Hélène (2014-11-14T21:19:37Z)

>> Actually, a bidecimal number between 6.559565 and 6.559575 needs quite an impressive number of digits to be written exactly (or its inverse); but it can be done.

Et quel est l'ordre de grandeur du nombre de décimales nécessaires après 6,5595 ?

Karl (2004-01-19T13:34:44Z)

Now here I list all the seven digit bidecimal numbers.
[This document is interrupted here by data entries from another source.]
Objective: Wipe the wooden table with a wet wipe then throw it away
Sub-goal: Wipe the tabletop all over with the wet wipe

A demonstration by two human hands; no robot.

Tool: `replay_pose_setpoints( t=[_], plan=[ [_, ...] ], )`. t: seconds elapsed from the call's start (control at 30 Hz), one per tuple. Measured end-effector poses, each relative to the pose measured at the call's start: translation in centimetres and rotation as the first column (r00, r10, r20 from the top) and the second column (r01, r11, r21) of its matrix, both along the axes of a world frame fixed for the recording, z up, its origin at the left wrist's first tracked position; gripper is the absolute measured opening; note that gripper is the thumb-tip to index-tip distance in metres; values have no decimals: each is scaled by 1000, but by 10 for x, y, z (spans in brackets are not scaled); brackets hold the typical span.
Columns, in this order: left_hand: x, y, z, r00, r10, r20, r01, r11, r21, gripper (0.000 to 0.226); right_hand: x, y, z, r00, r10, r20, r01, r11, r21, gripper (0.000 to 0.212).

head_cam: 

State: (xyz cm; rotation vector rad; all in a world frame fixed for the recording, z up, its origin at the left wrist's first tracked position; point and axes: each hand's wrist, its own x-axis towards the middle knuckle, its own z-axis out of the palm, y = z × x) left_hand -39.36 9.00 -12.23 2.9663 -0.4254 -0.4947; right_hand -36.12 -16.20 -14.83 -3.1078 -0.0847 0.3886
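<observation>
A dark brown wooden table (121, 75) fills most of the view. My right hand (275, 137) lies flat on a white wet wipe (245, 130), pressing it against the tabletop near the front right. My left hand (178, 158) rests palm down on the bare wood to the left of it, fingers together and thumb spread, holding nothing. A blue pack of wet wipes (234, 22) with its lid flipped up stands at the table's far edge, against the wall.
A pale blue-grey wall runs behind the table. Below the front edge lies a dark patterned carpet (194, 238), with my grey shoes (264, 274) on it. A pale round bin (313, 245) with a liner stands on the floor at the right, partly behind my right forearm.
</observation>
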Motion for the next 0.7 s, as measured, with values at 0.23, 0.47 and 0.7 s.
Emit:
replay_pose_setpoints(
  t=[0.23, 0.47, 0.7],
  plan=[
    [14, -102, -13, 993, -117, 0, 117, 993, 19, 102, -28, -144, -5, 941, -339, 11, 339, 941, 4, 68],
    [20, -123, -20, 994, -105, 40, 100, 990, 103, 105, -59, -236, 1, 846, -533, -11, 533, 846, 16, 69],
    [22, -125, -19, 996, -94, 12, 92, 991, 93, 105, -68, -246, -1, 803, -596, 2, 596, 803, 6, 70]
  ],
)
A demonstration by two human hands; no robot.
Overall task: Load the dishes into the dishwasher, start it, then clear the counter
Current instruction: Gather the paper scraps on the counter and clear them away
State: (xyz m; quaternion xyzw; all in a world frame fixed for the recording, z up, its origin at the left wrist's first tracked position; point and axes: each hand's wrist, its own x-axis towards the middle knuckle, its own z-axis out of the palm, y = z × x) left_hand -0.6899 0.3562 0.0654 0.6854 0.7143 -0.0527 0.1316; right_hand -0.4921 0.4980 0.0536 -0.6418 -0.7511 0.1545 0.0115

Note how unevenly distributed they are.

1 000 000
1 024 000
1 048 576
1 250 000
1 280 000
1 310 720
1 562 500
1 600 000
1 638 400
1 953 125
2 000 000
2 048 000
2 097 152
2 500 000
2 560 000
2 621 440
3 125 000
3 200 000
3 276 800
3 906 250
4 000 000
4 096 000
4 194 304
5 000 000
5 120 000
5 242 880
6 250 000
6 400 000
6 553 600
7 812 500
8 000 000
8 192 000
8 388 608
9 765 625

Karl (2004-01-14T16:59:59Z)

For a number to be Bidecimal its digits ignoring the decimal point (or virgule) must form either a power of two or a power of five.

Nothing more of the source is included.